▶ **ACTIVITY**
Return only the lines of the listing below that run from the line with "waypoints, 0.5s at" through the line with "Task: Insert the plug", both ends included, exactly as written.

____

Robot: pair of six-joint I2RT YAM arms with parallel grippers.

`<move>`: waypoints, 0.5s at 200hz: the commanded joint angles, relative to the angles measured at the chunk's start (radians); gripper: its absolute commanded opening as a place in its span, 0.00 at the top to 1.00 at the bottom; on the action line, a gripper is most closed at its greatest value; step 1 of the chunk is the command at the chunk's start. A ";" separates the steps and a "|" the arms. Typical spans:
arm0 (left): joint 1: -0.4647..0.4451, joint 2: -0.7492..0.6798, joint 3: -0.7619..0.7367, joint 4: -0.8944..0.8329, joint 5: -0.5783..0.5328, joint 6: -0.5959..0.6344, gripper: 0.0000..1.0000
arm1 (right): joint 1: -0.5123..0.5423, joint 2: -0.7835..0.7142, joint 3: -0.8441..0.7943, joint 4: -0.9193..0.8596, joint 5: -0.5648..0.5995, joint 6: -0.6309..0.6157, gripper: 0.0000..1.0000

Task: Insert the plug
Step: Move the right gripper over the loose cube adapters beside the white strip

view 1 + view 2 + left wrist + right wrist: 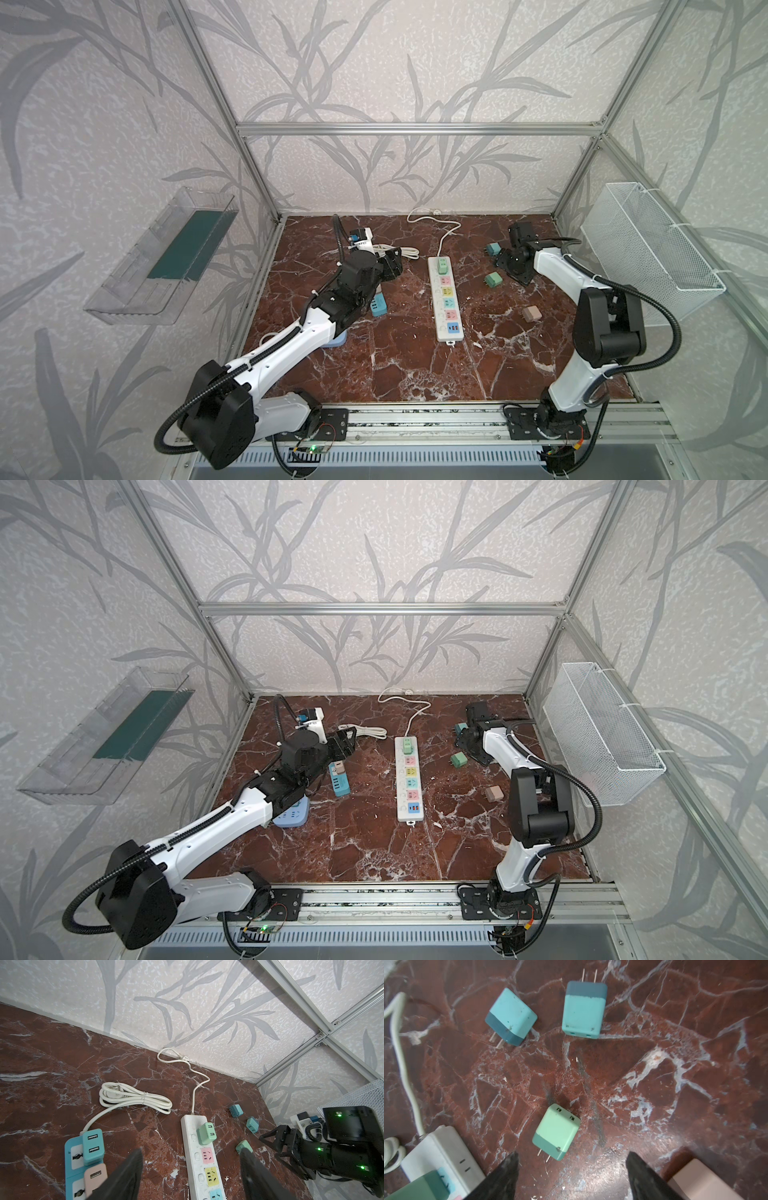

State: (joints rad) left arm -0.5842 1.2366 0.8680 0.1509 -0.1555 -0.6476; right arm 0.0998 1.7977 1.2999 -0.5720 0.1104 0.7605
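While the green plug (556,1132) lies on its side on the marble top (664,1088), prongs toward the right gripper (572,1156), that gripper's jaws stand wide apart and hold nothing. The left gripper (190,1150) is likewise spread and empty, beside the white power strip (435,305) and apart from it.

Risks noted:
- A skewed pinch would tilt the prongs off the slots.
- The unrestrained strip could slide under the push.
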 commanded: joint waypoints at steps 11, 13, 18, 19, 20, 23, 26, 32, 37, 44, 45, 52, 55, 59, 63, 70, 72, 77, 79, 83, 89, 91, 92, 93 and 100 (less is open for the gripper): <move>-0.002 -0.007 -0.006 0.015 -0.013 -0.002 0.27 | 0.007 0.038 -0.006 0.044 -0.029 0.101 0.22; -0.001 -0.008 -0.005 0.015 -0.013 -0.003 0.27 | 0.008 0.038 -0.010 0.050 -0.030 0.105 0.23; -0.002 -0.008 -0.005 0.015 -0.012 -0.003 0.27 | 0.008 0.042 -0.017 0.060 -0.027 0.118 0.24; -0.001 -0.008 -0.005 0.015 -0.012 -0.003 0.27 | 0.008 0.043 -0.018 0.060 -0.027 0.119 0.24; -0.001 -0.006 -0.005 0.015 -0.012 -0.003 0.27 | 0.008 0.044 -0.019 0.062 -0.026 0.120 0.24; -0.002 -0.006 -0.004 0.015 -0.012 -0.004 0.27 | 0.008 0.046 -0.019 0.065 -0.023 0.125 0.24; -0.001 -0.005 -0.004 0.015 -0.012 -0.004 0.27 | 0.008 0.051 -0.015 0.066 -0.019 0.127 0.24; -0.002 -0.003 -0.005 0.015 -0.012 -0.006 0.27 | 0.008 0.062 -0.006 0.066 -0.017 0.130 0.24; -0.001 -0.002 -0.005 0.015 -0.011 -0.007 0.27 | 0.007 0.074 0.003 0.064 -0.020 0.130 0.24; 0.001 -0.001 -0.004 0.015 -0.009 -0.012 0.27 | 0.008 0.091 0.020 0.055 -0.018 0.131 0.24; 0.001 0.000 -0.003 0.015 -0.008 -0.012 0.27 | 0.008 0.095 0.023 0.053 -0.017 0.133 0.24; 0.000 0.001 -0.003 0.016 -0.004 -0.015 0.27 | 0.007 0.115 0.038 0.050 -0.015 0.135 0.24; 0.001 0.001 -0.004 0.017 -0.003 -0.017 0.27 | 0.007 0.122 0.042 0.050 -0.016 0.136 0.24; 0.001 0.001 -0.003 0.016 -0.002 -0.017 0.27 | 0.006 0.134 0.050 0.052 -0.020 0.136 0.24; 0.000 0.002 -0.003 0.016 0.000 -0.018 0.27 | 0.006 0.144 0.057 0.053 -0.023 0.137 0.24; 0.000 0.000 -0.003 0.017 0.003 -0.019 0.27 | 0.008 0.163 0.069 0.049 -0.030 0.143 0.25; 0.000 -0.001 -0.003 0.017 0.002 -0.019 0.27 | 0.008 0.169 0.073 0.049 -0.031 0.144 0.25; 0.000 -0.001 -0.004 0.017 0.002 -0.018 0.27 | 0.008 0.180 0.078 0.049 -0.034 0.148 0.25; 0.000 0.000 -0.004 0.016 0.001 -0.018 0.27 | 0.008 0.184 0.080 0.046 -0.034 0.150 0.25; 0.000 -0.002 -0.003 0.016 -0.002 -0.018 0.27 | 0.009 0.188 0.081 0.043 -0.031 0.156 0.26; 0.001 -0.003 -0.005 0.016 -0.005 -0.017 0.27 | 0.011 0.192 0.077 0.049 -0.027 0.159 0.27; 0.001 -0.002 -0.005 0.016 -0.006 -0.017 0.27 | 0.011 0.192 0.075 0.052 -0.025 0.157 0.27; 0.000 -0.003 -0.004 0.016 -0.006 -0.017 0.27 | 0.012 0.192 0.075 0.054 -0.024 0.158 0.27; 0.000 -0.003 -0.004 0.017 -0.006 -0.017 0.27 | 0.012 0.192 0.073 0.057 -0.023 0.157 0.27; 0.001 -0.003 -0.005 0.016 -0.009 -0.017 0.27 | 0.012 0.190 0.070 0.063 -0.018 0.156 0.29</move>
State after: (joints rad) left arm -0.5842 1.2366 0.8680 0.1509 -0.1547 -0.6506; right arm 0.1051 1.9774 1.3563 -0.5125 0.0818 0.8906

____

▶ **FINAL ANSWER**
`<move>`: waypoints, 0.5s at 200hz: the commanded joint angles, relative to the angles measured at the chunk's start (radians); gripper: its absolute commanded opening as a place in its span, 0.00 at the top to 1.00 at the bottom; on the action line, a gripper is most closed at its greatest value; step 1 of the chunk is the command at the chunk's start. A ";" separates the steps and a "|" the arms. Typical spans:
arm0 (left): joint 1: -0.4647..0.4451, joint 2: -0.7492..0.6798, joint 3: -0.7619..0.7367, joint 4: -0.8944..0.8329, joint 5: -0.5783..0.5328, joint 6: -0.5959..0.6344, gripper: 0.0000..1.0000
arm1 (right): joint 1: -0.5123..0.5423, joint 2: -0.7835..0.7142, joint 3: -0.8441..0.7943, joint 4: -0.9193..0.8596, joint 5: -0.5648..0.5995, joint 6: -0.6309..0.6157, gripper: 0.0000..1.0000

Task: Insert the plug

What is written here forms the complete answer.